§ Work required:
For the copy, please give all of the data again exactly and leave the pictures out.
--------------------------------------------------
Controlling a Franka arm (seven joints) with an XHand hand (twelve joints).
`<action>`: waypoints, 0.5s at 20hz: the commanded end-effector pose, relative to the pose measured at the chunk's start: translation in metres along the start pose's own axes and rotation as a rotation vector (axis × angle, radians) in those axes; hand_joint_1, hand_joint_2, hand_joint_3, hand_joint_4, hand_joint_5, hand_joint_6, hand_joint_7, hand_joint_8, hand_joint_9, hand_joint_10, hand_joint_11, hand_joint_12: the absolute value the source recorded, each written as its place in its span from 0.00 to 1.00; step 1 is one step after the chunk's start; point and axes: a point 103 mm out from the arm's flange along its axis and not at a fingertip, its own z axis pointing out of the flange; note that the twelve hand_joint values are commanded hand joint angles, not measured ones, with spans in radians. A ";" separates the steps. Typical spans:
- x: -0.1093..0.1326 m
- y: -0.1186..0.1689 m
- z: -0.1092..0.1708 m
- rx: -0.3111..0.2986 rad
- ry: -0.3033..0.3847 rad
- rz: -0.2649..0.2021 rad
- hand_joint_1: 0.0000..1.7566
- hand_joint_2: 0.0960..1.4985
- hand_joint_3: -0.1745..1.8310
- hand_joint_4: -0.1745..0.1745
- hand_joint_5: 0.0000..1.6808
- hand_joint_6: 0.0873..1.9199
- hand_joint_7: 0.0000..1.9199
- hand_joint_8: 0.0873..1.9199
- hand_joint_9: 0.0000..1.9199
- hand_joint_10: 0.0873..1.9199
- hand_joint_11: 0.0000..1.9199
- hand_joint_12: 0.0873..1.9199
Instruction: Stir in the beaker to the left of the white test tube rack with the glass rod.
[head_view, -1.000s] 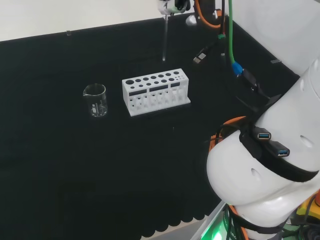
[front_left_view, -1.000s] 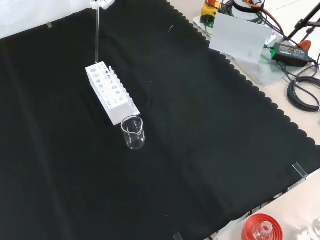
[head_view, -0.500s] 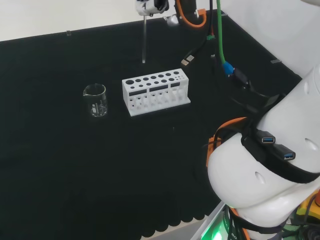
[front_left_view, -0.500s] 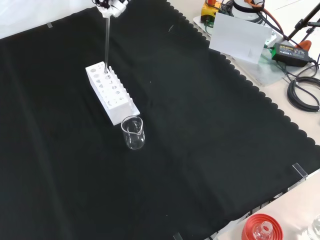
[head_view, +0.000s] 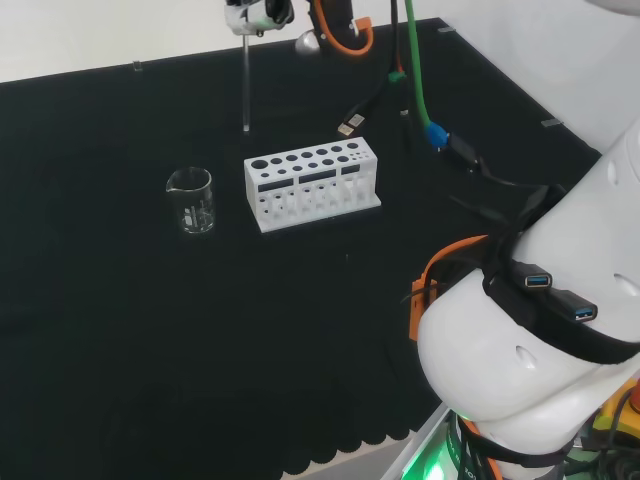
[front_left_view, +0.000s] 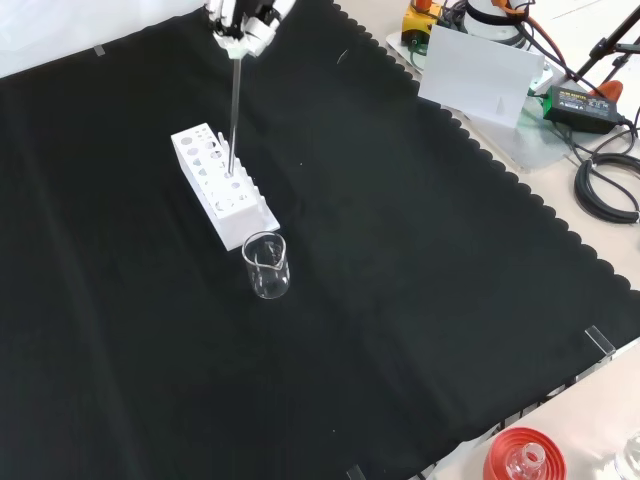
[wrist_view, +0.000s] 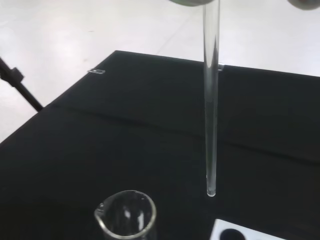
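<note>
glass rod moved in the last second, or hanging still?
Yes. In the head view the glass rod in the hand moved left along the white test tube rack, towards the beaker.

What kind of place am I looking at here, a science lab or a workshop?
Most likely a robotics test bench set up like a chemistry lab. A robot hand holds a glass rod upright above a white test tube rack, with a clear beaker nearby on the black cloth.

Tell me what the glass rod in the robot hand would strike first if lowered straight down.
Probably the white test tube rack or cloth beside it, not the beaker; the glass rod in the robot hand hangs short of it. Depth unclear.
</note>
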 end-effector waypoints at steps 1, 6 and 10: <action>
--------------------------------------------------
§ Exercise solution:
Controlling a Franka arm (seven joints) with an XHand hand (twelve joints).
`<action>`: waypoints, 0.5s at 20hz: the commanded end-effector pose, relative to the pose measured at the chunk's start: translation in metres along the start pose's own axes and rotation as a rotation vector (axis × angle, radians) in those axes; hand_joint_1, hand_joint_2, hand_joint_3, hand_joint_4, hand_joint_5, hand_joint_6, hand_joint_7, hand_joint_8, hand_joint_9, hand_joint_10, hand_joint_11, hand_joint_12: the absolute value the source recorded, each written as its place in its span from 0.00 to 1.00; step 1 is one step after the chunk's start; point and axes: a point 103 mm out from the arm's flange along its axis and not at a fingertip, its own z axis pointing out of the flange; note that the twelve hand_joint values are commanded hand joint angles, not measured ones, with spans in radians. A ";" separates the steps. Typical spans:
- x: -0.1093..0.1326 m
- y: -0.1186..0.1689 m
- z: -0.1092..0.1708 m
- rx: -0.3111..0.2986 rad
- ry: -0.3033..0.3847 rad
- rz: -0.2649..0.2021 rad
- hand_joint_1: 0.0000..1.7566
- hand_joint_2: 0.0960..1.4985
- hand_joint_3: -0.1745..1.8310
- hand_joint_4: -0.1745..0.1745
- hand_joint_5: 0.0000..1.6808
- hand_joint_6: 0.0873..1.9199
- hand_joint_7: 0.0000..1.9199
- hand_joint_8: 0.0873..1.9199
- hand_joint_9: 0.0000..1.9199
- hand_joint_10: 0.0873..1.9199
- hand_joint_11: 0.0000..1.9199
- hand_joint_12: 0.0873..1.9199
Instruction: Stir in the beaker to the left of the white test tube rack with the glass rod.
[head_view, -1.000s] 
[front_left_view, -1.000s] 
[head_view, -0.500s] 
[front_left_view, -0.500s] 
[head_view, +0.000s] 
[front_left_view, +0.000s] 
[wrist_view, +0.000s] 
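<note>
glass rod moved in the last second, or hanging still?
Yes. In the head view the glass rod in the hand moved left along the white test tube rack, towards the beaker.

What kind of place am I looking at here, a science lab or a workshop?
Most likely a robotics test bench set up like a chemistry lab. A robot hand holds a glass rod upright above a white test tube rack, with a clear beaker nearby on the black cloth.

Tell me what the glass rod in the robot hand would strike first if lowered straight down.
Probably the white test tube rack or cloth beside it, not the beaker; the glass rod in the robot hand hangs short of it. Depth unclear.
</note>
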 end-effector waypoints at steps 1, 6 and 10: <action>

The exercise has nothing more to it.